§ About this exercise
Each line of the data should be given again exactly.

Input records below:

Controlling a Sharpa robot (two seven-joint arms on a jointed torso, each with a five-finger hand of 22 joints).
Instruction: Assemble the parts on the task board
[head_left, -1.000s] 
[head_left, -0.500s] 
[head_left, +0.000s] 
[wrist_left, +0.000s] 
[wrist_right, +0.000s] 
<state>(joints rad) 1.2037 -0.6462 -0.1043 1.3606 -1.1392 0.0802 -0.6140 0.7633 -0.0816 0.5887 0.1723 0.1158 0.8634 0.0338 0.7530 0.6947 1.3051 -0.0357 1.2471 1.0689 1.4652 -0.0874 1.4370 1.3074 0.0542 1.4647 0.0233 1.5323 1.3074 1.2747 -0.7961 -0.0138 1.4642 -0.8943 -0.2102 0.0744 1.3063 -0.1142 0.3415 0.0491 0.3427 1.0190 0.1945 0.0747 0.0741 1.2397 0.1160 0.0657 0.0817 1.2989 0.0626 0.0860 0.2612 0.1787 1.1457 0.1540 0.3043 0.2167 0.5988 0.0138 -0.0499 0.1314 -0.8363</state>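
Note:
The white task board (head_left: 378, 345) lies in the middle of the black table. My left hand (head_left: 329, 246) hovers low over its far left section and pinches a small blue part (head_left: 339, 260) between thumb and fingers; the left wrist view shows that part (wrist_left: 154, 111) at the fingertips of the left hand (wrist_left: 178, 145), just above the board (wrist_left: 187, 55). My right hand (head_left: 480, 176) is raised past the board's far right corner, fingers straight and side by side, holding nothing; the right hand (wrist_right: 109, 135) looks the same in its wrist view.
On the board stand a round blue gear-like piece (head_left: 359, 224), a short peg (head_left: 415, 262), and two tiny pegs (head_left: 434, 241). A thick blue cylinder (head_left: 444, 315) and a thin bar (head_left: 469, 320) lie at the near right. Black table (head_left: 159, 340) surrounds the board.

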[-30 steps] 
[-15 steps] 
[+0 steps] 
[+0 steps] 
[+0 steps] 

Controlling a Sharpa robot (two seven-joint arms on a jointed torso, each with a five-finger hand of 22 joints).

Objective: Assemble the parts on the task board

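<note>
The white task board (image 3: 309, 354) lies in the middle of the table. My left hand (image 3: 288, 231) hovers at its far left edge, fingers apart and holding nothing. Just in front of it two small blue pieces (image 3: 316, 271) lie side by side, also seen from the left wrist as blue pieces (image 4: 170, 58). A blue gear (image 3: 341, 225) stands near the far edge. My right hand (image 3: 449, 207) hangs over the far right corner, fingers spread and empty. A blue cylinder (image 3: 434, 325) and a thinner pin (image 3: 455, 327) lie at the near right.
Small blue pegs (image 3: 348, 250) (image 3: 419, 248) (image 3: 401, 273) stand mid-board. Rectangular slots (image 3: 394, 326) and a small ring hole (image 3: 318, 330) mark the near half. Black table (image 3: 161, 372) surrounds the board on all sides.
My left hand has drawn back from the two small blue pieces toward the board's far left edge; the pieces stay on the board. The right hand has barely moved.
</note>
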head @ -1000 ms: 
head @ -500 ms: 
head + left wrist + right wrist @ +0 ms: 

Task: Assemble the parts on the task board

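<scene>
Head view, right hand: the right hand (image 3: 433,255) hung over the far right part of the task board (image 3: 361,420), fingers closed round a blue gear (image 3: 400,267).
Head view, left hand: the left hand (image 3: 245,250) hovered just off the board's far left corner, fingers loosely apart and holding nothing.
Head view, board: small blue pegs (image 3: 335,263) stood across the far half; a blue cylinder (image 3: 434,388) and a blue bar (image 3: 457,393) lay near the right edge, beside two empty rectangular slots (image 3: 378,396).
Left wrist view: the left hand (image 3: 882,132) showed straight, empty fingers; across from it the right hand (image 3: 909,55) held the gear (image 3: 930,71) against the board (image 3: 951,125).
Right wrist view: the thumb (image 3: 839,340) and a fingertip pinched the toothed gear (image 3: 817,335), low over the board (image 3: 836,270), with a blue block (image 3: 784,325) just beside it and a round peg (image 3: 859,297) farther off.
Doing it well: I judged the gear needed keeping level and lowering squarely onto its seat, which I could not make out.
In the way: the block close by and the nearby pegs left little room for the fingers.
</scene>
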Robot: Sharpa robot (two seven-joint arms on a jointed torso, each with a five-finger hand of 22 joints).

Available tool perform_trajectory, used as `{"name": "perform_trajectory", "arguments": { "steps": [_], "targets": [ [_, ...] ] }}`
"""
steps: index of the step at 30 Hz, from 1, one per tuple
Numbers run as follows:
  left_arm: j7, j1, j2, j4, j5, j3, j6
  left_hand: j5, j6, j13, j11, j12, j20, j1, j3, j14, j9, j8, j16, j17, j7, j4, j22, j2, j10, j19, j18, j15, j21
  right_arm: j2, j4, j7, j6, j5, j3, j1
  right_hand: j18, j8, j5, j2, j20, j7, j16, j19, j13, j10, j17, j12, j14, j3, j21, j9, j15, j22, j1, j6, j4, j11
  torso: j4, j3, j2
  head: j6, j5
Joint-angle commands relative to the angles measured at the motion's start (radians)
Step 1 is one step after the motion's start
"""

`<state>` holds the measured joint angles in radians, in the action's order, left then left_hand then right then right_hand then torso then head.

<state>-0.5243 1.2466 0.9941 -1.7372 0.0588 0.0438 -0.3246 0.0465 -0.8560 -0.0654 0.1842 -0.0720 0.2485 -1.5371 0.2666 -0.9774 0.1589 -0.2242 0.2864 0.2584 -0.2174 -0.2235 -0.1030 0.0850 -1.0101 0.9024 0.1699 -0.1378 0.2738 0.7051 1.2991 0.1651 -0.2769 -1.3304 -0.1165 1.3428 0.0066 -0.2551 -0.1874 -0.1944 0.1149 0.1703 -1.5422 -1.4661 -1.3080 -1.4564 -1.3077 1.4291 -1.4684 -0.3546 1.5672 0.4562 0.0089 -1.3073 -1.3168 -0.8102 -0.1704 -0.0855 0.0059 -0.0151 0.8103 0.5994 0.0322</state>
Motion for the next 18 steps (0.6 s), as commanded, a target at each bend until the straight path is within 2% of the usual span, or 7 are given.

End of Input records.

§ Exercise solution
Controlling a Sharpa robot (two seven-joint arms on a jointed torso, each with a five-finger hand of 22 joints).
Instruction: Assemble the parts on the task board
[head_left, -1.000s] 
[head_left, -0.500s] 
[head_left, +0.000s] 
[wrist_left, +0.000s] 
[wrist_right, +0.000s] 
<state>(joints rad) 1.2037 -0.6462 -0.1043 1.3606 -1.1392 0.0802 -0.6140 0.7633 -0.0816 0.5887 0.1723 0.1158 0.8634 0.0338 0.7530 0.6947 1.3051 -0.0357 1.2471 1.0689 1.4652 -0.0874 1.4370 1.3074 0.0542 1.4647 0.0233 1.5323 1.3074 1.2747 -0.7961 -0.0138 1.4642 -0.8943 -0.2102 0.0744 1.3063 -0.1142 0.3415 0.0491 0.3427 1.0190 0.1945 0.0747 0.0741 1.2397 0.1160 0.0657 0.0817 1.2989 0.0626 0.0860 0.2612 0.1787 1.1457 0.1540 0.3043 0.2167 0.5988 0.0138 -0.0499 0.1314 -0.8363</state>
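Note:
The white task board (head_left: 378, 345) lies in the middle of the black table. My left hand (head_left: 329, 246) hovers low over its far left section and pinches a small blue part (head_left: 339, 260) between thumb and fingers; the left wrist view shows that part (wrist_left: 154, 111) at the fingertips of the left hand (wrist_left: 178, 145), just above the board (wrist_left: 187, 55). My right hand (head_left: 480, 176) is raised past the board's far right corner, fingers straight and side by side, holding nothing; the right hand (wrist_right: 109, 135) looks the same in its wrist view.
On the board stand a round blue gear-like piece (head_left: 359, 224), a short peg (head_left: 415, 262), and two tiny pegs (head_left: 434, 241). A thick blue cylinder (head_left: 444, 315) and a thin bar (head_left: 469, 320) lie at the near right. Black table (head_left: 159, 340) surrounds the board.
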
[-30 steps] 
[-15 steps] 
[+0 steps] 
[+0 steps] 
[+0 steps] 

Controlling a Sharpa robot (two seven-joint arms on a jointed torso, each with a five-finger hand of 22 joints).

Objective: Assemble the parts on the task board

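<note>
The white task board (image 3: 309, 354) lies in the middle of the table. My left hand (image 3: 288, 231) hovers at its far left edge, fingers apart and holding nothing. Just in front of it two small blue pieces (image 3: 316, 271) lie side by side, also seen from the left wrist as blue pieces (image 4: 170, 58). A blue gear (image 3: 341, 225) stands near the far edge. My right hand (image 3: 449, 207) hangs over the far right corner, fingers spread and empty. A blue cylinder (image 3: 434, 325) and a thinner pin (image 3: 455, 327) lie at the near right.
Small blue pegs (image 3: 348, 250) (image 3: 419, 248) (image 3: 401, 273) stand mid-board. Rectangular slots (image 3: 394, 326) and a small ring hole (image 3: 318, 330) mark the near half. Black table (image 3: 161, 372) surrounds the board on all sides.
My left hand has drawn back from the two small blue pieces toward the board's far left edge; the pieces stay on the board. The right hand has barely moved.
</note>
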head @ -1000 ms: 
head @ -500 ms: 
head + left wrist + right wrist @ +0 ms: 

Task: Assemble the parts on the task board

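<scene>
Head view, right hand: the right hand (image 3: 433,255) hung over the far right part of the task board (image 3: 361,420), fingers closed round a blue gear (image 3: 400,267).
Head view, left hand: the left hand (image 3: 245,250) hovered just off the board's far left corner, fingers loosely apart and holding nothing.
Head view, board: small blue pegs (image 3: 335,263) stood across the far half; a blue cylinder (image 3: 434,388) and a blue bar (image 3: 457,393) lay near the right edge, beside two empty rectangular slots (image 3: 378,396).
Left wrist view: the left hand (image 3: 882,132) showed straight, empty fingers; across from it the right hand (image 3: 909,55) held the gear (image 3: 930,71) against the board (image 3: 951,125).
Right wrist view: the thumb (image 3: 839,340) and a fingertip pinched the toothed gear (image 3: 817,335), low over the board (image 3: 836,270), with a blue block (image 3: 784,325) just beside it and a round peg (image 3: 859,297) farther off.
Doing it well: I judged the gear needed keeping level and lowering squarely onto its seat, which I could not make out.
In the way: the block close by and the nearby pegs left little room for the fingers.
</scene>
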Robot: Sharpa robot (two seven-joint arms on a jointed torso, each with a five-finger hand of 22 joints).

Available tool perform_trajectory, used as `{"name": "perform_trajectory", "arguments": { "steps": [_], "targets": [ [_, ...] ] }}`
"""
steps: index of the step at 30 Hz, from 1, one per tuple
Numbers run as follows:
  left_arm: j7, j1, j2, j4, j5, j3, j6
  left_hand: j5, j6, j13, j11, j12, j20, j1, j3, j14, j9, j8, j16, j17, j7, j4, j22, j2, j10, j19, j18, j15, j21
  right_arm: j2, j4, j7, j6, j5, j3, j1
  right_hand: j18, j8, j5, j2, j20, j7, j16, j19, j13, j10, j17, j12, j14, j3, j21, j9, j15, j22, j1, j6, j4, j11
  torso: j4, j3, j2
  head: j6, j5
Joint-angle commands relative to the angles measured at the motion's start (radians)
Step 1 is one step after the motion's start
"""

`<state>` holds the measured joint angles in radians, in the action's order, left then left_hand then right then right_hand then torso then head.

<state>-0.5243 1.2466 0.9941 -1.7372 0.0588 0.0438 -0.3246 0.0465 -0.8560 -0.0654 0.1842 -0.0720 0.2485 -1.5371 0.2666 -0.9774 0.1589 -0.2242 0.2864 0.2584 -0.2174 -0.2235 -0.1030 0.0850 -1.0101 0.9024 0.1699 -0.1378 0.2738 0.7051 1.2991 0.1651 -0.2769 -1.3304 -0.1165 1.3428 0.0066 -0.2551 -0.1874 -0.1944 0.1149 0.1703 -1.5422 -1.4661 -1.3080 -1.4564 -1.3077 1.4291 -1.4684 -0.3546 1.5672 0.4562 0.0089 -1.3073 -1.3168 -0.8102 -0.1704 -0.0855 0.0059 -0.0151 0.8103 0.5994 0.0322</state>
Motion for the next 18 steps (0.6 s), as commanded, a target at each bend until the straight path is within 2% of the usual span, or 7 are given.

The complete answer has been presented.